— Так вот! Ты — горошина… А мы — Стена!
Он встал, этот, невысокого роста, майор. Распрямил жирноватую грудь. Оправил решительным жестом гимнастерку под широким офицерским ремнем.
— А если мы будем бросать горошину в стену? Что быстрее изотрется? Горошина? Или стена?
И снова его, Корсакова, молчание. Молчание обвиняемого в военном шпионаже. Не важно в пользу кого…
«Не в нашу пользу!»
— Советую подумать! — Нащекин посмотрел что-то у себя в календаре. — До… послезавтра!
И поднял на него уже не добрые — а что страшнее! — никакие глаза.
Ему же тогда не было тридцати. Майору Петру Сергеевичу Нащекину! А Корсакову и тогда уже было к пятидесяти. В другие времена и при других условиях кто-то кому-то годился бы в отцы. Так ведь принято говорить? При добром знакомстве… При добром расположении, когда старший хочет чему-то научить младшего.

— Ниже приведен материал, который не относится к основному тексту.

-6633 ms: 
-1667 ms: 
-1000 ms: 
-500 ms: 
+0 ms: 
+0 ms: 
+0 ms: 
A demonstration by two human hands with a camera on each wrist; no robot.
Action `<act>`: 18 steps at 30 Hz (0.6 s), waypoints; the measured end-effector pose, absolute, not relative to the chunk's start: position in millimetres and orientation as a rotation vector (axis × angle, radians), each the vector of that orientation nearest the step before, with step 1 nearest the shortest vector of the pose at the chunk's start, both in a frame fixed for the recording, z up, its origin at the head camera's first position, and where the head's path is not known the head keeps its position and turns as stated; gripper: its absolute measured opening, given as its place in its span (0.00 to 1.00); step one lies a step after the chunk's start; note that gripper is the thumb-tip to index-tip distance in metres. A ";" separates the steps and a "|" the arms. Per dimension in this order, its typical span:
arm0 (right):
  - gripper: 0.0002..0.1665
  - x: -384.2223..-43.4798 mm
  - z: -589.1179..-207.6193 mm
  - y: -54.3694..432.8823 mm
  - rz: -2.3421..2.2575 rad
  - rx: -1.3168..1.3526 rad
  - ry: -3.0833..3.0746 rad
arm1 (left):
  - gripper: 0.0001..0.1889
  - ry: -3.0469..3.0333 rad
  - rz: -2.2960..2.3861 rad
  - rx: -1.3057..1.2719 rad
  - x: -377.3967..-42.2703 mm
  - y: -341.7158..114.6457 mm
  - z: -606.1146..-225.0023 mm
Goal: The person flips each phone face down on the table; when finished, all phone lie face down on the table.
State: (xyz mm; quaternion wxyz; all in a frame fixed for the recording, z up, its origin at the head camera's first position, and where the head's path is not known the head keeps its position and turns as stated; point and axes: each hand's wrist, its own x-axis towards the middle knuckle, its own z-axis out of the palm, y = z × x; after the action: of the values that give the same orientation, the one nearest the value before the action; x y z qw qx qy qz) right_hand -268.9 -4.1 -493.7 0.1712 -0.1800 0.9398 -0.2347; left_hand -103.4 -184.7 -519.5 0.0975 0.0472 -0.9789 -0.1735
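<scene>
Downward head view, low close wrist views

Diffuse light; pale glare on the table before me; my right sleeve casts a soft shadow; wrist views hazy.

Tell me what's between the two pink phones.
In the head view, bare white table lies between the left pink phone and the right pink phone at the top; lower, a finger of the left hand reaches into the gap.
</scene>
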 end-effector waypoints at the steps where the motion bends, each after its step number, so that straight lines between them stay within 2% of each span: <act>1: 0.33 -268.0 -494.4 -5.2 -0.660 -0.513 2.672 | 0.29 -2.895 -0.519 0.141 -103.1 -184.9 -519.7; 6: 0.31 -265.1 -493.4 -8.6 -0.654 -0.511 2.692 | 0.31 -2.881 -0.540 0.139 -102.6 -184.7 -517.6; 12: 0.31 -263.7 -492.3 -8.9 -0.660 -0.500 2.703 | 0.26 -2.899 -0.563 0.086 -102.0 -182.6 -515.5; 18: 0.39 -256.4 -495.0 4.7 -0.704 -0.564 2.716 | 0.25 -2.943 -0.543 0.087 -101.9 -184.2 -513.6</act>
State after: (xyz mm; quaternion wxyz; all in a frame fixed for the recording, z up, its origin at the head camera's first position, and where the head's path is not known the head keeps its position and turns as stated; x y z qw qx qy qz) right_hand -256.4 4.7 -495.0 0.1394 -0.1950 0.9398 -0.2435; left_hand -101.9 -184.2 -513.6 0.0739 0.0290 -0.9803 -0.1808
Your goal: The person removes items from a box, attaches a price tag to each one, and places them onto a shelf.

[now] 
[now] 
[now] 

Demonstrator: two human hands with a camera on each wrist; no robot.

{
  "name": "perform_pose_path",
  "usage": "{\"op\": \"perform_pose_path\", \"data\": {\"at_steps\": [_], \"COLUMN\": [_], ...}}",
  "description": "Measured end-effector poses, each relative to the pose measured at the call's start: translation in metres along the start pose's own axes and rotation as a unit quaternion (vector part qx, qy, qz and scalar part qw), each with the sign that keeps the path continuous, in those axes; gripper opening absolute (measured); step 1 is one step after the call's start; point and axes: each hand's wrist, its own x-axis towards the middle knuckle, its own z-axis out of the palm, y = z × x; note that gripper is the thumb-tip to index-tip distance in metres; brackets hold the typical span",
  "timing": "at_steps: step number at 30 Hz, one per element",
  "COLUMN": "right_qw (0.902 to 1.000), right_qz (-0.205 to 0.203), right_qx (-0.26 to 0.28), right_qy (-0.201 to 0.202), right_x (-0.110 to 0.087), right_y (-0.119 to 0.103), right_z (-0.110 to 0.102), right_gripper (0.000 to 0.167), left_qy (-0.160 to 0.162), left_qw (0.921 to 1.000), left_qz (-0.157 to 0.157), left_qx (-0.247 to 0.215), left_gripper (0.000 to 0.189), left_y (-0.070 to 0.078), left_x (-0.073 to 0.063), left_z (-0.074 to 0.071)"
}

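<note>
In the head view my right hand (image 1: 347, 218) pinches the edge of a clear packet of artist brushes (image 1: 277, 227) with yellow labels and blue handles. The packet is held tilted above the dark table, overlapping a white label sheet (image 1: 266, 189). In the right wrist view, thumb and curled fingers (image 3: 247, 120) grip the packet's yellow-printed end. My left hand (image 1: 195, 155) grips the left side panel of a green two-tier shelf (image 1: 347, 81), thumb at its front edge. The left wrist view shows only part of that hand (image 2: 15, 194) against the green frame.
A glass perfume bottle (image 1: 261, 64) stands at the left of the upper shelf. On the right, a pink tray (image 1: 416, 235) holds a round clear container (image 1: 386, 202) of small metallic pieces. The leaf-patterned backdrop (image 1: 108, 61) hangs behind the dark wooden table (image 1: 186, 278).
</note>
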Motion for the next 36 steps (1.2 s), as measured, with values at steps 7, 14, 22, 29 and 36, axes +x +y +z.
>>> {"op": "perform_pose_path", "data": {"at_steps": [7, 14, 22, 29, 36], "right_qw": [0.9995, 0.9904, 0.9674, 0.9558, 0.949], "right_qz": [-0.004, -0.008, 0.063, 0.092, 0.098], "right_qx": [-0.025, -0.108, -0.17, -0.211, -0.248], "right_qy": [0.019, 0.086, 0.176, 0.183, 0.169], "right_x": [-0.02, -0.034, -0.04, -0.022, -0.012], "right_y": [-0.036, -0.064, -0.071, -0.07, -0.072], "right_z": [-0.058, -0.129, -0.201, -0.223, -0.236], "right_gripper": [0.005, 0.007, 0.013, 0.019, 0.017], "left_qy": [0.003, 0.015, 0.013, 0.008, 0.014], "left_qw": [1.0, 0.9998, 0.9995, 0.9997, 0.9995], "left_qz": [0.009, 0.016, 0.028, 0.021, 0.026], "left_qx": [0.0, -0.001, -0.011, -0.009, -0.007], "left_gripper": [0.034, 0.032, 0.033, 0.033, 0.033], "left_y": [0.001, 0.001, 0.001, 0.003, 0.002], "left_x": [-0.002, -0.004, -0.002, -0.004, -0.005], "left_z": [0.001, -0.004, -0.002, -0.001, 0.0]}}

Александру Кирилловичу даже в голову тогда не могло прийти обратиться к майору со словами: «Я же вам в отцы гожусь! Неужели вы не понимаете? Что все обвинения против меня… Это — чудовищная и одновременно бездарнейшая ложь? Что вы сами — только пешки! Ничтожества! Что вы также исчезнете в этой гигантской мясорубке, которую запустили задолго до вас и не скоро — но после вас! — остановят!»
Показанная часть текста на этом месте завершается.